Activity ▸ Nothing but the lines from the first line of the material below through the line that holds "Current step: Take" should be set down, exactly and with pictures left out.

Supplied information ▸
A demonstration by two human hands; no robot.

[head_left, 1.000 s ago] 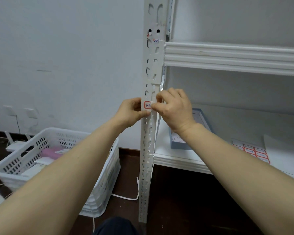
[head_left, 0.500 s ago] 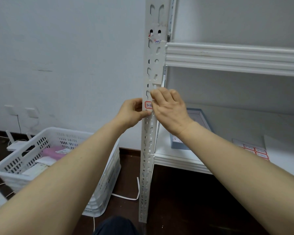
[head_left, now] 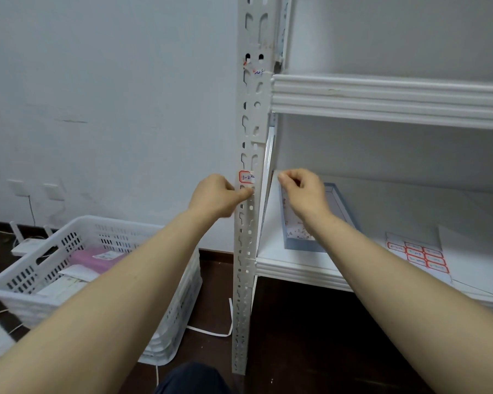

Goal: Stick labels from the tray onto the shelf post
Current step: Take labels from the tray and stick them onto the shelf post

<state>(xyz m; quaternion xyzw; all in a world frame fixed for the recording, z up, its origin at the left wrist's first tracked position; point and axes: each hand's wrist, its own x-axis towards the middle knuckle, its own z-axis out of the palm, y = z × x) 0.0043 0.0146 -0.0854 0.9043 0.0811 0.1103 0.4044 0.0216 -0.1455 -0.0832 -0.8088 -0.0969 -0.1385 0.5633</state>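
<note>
A white perforated shelf post [head_left: 249,132] rises in the middle of the head view. A red-bordered label [head_left: 246,177] with blue writing is stuck on its front face at hand height. My left hand [head_left: 215,196] is curled, thumb tip touching the post just below the label. My right hand [head_left: 302,191] hovers right of the post, fingers pinched together, apart from the label; I cannot tell whether anything is between them. A blue-grey tray [head_left: 333,194] lies on the lower shelf behind that hand. A sheet of red-bordered labels [head_left: 417,255] lies further right.
A white ribbed upper shelf [head_left: 382,98] crosses above the hands. A white plastic basket [head_left: 77,251] with pink and white items stands on the dark floor at left, beside cables and wall sockets [head_left: 34,189]. White paper sheets [head_left: 475,251] lie at the shelf's right.
My right hand has come off the label and moved right, away from the post. The label now stays on the post, fully in view. My left hand slid slightly lower.
</note>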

Solution below ▸
A demonstration by two human hands; no robot.

[head_left, 1.000 s ago] 
[head_left, 0.500 s ago] 
[head_left, now] 

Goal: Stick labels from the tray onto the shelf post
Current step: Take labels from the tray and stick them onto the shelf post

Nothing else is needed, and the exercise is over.